## EXERCISE GOAL
When "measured" occurs in a line of the material, copy that line.

## AVAILABLE RECORDS
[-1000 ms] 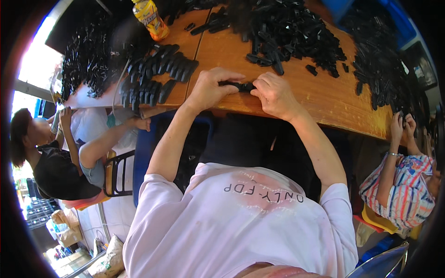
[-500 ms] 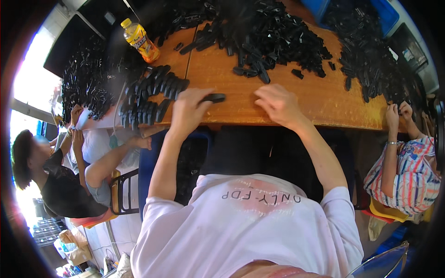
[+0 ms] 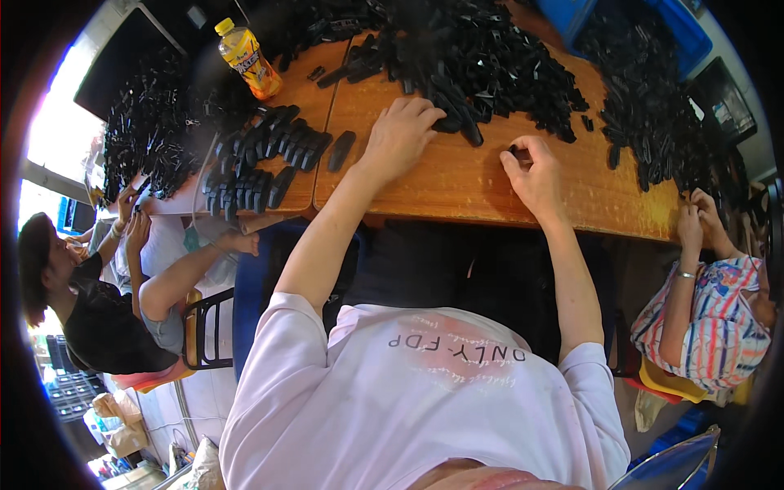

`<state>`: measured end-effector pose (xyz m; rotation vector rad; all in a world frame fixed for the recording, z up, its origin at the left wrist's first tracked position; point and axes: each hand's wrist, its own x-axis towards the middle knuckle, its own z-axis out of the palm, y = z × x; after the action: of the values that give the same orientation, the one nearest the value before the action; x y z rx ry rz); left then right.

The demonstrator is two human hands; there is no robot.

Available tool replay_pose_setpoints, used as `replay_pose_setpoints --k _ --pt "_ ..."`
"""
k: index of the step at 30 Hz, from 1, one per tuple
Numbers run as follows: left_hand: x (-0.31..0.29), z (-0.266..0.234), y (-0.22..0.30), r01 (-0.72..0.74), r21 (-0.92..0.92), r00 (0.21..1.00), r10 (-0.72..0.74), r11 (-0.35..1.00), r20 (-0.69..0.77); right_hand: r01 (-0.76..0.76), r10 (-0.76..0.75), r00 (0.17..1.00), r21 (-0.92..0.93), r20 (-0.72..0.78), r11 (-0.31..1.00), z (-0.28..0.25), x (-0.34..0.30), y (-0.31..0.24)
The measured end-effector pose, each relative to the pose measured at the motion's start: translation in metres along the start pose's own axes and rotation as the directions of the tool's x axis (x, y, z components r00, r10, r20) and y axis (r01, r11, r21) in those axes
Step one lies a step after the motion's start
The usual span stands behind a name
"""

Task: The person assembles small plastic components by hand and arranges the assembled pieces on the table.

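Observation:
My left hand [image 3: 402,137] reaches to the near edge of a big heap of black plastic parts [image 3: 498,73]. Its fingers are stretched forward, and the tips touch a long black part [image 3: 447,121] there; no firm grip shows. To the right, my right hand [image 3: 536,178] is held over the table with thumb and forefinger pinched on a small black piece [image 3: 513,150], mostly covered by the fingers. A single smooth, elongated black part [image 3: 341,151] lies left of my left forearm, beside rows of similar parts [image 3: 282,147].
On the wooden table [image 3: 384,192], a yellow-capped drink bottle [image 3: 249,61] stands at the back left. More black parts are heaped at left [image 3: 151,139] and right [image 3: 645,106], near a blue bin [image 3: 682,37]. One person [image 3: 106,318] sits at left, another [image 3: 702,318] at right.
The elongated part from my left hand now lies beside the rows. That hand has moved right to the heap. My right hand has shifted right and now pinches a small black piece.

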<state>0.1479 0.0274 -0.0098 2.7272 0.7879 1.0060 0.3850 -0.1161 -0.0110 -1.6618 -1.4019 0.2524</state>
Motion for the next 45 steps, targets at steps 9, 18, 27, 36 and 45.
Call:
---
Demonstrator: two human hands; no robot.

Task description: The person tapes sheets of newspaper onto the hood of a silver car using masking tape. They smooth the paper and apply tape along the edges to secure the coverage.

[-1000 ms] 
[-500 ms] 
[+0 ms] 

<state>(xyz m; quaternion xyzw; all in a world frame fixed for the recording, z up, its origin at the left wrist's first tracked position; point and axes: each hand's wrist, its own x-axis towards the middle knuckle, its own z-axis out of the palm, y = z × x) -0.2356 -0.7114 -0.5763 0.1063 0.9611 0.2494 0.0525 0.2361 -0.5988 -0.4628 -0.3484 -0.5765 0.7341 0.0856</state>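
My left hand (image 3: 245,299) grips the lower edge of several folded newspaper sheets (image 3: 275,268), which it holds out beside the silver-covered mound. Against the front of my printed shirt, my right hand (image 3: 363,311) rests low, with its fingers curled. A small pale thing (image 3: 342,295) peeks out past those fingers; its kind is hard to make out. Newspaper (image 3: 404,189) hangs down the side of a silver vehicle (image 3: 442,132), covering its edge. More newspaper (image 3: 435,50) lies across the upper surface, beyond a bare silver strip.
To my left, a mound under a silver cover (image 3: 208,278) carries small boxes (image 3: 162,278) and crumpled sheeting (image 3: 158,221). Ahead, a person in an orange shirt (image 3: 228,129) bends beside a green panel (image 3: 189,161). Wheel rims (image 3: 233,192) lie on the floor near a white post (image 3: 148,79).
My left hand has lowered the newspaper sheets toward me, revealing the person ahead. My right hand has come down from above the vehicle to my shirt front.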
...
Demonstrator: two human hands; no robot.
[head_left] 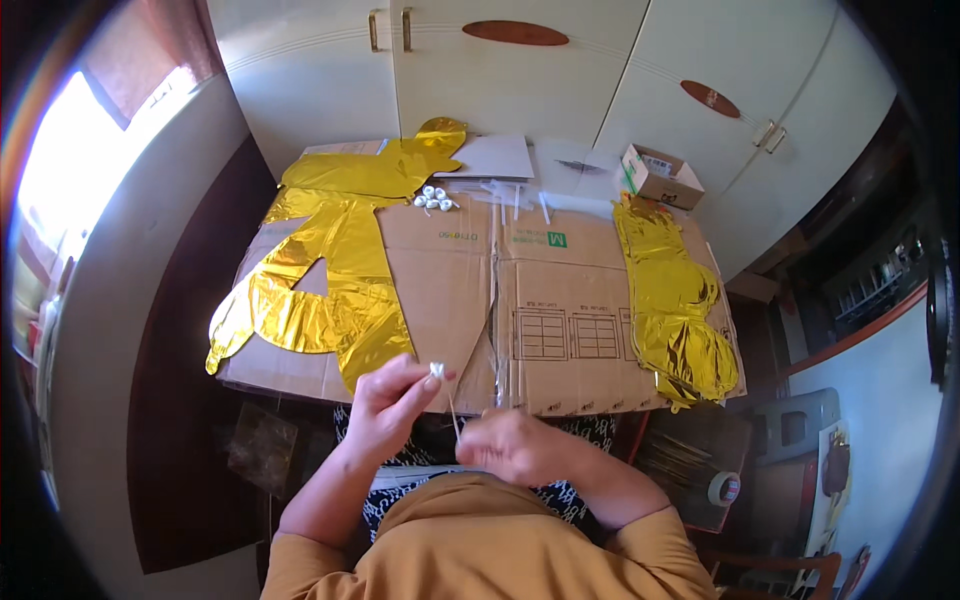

## EXERCISE SOLUTION
`<state>`: measured end-effector pose (xyz m; rotation vector rad; all in a world frame fixed for the recording, z up, its origin at the left wrist's first tracked position; point and axes: each hand's wrist, its own x-axis towards the middle knuckle, its own z-axis out of the palm, y = z × x; after the action: of the values that give the same orientation, the one nearest the value before the action; x y z rx ry rz); left then right.
The measured end-effector pose, each relative to the pose measured at the motion's start: translation in metres along the start pose's own axes and rotation as the directions of the tool's x axis (x, y, z components r00, r10, r20) and y axis (r01, r11, r21) in those axes

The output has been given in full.